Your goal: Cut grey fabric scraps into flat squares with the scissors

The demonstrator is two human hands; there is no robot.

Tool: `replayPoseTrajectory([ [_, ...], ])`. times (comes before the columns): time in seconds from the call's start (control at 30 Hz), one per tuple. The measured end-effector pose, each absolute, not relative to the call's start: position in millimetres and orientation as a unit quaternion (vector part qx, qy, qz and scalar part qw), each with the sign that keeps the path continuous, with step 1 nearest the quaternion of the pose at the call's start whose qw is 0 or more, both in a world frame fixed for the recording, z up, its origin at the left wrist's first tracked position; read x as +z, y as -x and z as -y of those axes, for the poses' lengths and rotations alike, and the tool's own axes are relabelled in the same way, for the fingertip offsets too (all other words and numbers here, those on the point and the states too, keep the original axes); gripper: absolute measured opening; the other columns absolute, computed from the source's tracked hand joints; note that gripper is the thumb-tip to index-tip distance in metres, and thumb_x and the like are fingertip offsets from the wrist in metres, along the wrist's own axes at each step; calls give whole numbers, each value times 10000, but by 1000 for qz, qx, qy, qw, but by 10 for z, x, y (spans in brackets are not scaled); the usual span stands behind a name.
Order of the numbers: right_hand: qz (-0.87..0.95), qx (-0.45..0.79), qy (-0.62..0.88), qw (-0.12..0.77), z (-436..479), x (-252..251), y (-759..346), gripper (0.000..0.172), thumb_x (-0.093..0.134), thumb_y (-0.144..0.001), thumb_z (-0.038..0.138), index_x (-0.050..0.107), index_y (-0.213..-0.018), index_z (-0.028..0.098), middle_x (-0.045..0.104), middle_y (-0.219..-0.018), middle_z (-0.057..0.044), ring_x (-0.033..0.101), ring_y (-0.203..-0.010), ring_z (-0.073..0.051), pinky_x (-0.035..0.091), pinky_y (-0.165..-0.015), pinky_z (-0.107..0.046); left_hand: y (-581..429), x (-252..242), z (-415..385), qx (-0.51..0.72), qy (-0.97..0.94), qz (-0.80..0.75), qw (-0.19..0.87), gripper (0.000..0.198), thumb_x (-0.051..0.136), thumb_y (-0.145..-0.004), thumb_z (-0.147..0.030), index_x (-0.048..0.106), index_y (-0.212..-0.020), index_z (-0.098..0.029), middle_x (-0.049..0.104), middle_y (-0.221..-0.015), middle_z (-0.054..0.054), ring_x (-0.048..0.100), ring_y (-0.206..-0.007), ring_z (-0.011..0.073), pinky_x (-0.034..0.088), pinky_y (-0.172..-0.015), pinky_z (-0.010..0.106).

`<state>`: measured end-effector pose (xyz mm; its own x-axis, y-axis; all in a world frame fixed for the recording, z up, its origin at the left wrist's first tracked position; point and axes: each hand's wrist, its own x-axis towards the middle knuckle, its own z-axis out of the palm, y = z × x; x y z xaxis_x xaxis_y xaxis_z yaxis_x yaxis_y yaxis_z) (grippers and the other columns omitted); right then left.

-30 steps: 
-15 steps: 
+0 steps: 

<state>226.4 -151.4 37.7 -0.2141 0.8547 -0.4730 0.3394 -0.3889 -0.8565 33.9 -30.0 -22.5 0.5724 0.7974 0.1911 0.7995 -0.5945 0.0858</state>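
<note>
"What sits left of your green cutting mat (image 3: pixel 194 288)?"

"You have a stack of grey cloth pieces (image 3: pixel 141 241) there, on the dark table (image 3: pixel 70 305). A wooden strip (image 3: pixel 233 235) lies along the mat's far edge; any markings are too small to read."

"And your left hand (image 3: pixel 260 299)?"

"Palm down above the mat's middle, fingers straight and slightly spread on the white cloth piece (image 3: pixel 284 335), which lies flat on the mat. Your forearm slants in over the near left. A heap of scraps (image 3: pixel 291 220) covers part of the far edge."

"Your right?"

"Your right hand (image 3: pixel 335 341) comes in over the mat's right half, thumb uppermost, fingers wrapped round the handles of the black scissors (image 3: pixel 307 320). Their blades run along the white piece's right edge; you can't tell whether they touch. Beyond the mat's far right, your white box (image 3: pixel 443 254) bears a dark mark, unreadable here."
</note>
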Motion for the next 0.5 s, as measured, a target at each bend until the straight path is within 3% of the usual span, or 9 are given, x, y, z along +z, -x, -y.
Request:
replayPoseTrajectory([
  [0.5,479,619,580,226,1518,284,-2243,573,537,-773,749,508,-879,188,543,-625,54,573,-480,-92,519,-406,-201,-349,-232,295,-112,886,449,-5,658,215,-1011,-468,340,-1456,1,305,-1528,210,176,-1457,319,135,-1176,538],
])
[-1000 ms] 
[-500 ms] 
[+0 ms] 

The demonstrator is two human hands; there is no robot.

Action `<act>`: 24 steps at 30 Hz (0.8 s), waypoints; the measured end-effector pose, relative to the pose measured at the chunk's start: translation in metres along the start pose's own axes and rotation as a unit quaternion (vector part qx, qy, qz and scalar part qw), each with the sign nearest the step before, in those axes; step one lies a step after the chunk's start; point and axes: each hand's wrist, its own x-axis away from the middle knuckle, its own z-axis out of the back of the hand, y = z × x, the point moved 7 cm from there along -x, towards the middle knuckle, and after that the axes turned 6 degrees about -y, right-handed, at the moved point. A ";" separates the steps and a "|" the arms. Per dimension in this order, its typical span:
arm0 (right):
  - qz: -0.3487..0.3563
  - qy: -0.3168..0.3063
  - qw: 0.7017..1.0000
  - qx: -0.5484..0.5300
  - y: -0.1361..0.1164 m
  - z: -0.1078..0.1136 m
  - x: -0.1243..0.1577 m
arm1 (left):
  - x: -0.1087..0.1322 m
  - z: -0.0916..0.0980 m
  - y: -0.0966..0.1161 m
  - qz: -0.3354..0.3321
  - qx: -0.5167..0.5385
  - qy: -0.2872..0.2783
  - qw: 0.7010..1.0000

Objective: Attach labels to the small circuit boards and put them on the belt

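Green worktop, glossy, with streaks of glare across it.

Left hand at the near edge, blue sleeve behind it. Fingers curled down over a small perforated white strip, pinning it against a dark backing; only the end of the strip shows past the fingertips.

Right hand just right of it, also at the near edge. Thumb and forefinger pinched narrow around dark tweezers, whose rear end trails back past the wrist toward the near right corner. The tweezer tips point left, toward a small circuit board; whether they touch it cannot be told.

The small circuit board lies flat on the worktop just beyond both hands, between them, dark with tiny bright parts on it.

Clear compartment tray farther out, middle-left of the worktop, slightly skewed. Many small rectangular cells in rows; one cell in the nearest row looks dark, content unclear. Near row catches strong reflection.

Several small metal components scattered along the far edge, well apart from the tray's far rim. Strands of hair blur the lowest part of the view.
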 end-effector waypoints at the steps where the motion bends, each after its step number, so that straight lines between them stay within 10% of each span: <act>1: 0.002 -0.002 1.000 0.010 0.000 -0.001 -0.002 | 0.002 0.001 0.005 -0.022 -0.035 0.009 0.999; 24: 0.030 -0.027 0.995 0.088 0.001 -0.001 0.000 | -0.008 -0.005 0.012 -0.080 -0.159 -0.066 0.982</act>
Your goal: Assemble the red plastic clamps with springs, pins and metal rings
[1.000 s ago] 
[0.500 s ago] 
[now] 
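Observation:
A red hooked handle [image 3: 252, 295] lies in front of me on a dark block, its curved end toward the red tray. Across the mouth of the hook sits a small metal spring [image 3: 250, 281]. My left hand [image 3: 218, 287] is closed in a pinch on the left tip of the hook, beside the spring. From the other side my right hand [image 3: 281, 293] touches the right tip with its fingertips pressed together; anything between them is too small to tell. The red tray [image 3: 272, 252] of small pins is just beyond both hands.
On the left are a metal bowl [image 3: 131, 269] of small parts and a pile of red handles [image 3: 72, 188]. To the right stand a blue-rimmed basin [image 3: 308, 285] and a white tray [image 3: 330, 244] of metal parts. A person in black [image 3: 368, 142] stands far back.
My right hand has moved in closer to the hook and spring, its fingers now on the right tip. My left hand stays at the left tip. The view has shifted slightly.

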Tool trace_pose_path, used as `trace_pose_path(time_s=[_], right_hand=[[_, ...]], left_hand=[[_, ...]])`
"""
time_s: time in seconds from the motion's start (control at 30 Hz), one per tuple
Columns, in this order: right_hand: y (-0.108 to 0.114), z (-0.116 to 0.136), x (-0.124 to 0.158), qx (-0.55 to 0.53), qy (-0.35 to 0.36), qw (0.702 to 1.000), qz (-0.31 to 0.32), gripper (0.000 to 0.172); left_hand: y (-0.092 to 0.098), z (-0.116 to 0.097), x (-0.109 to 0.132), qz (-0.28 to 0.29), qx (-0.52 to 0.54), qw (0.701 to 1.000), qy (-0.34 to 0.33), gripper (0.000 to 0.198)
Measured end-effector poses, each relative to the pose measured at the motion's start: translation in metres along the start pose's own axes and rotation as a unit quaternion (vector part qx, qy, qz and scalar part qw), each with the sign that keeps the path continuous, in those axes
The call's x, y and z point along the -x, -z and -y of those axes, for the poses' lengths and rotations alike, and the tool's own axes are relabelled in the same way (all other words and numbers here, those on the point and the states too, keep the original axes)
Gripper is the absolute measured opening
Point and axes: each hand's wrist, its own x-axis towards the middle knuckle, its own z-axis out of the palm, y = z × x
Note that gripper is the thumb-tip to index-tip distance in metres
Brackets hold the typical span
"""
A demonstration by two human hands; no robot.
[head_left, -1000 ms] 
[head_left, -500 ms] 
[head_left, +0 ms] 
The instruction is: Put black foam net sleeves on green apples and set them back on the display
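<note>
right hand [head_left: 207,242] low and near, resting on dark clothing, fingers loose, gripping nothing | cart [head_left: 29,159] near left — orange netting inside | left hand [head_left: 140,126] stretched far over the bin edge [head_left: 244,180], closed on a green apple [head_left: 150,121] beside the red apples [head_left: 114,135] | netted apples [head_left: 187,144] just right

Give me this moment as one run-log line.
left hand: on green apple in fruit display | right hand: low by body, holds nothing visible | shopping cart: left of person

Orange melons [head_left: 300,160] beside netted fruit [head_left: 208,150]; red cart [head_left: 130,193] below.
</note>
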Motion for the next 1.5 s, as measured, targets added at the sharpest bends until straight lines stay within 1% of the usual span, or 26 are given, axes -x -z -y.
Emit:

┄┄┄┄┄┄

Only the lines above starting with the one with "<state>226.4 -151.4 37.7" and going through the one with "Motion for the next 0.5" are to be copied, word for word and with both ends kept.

<state>226.4 -151.4 37.7 -0.2141 0.8547 -0.4730 0.3394 -0.3889 -0.8565 33.9 -30.0 -22.5 0.5724 0.7974 0.1911 0.7995 -0.5945 0.0858</state>
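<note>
"What sits left of your green cutting mat (image 3: pixel 194 288)?"

"You have a stack of grey cloth pieces (image 3: pixel 141 241) there, on the dark table (image 3: pixel 70 305). A wooden strip (image 3: pixel 233 235) lies along the mat's far edge; any markings are too small to read."

"And your left hand (image 3: pixel 260 299)?"

"Palm down above the mat's middle, fingers straight and slightly spread on the white cloth piece (image 3: pixel 284 335), which lies flat on the mat. Your forearm slants in over the near left. A heap of scraps (image 3: pixel 291 220) covers part of the far edge."

"Your right?"

"Your right hand (image 3: pixel 335 341) comes in over the mat's right half, thumb uppermost, fingers wrapped round the handles of the black scissors (image 3: pixel 307 320). Their blades run along the white piece's right edge; you can't tell whether they touch. Beyond the mat's far right, your white box (image 3: pixel 443 254) bears a dark mark, unreadable here."
</note>
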Motion for the next 0.5 s, as measured, a target at each bend until the straight path is within 3% of the usual span, or 9 are given, x, y, z along +z, -x, -y.

This concludes the answer to the exercise.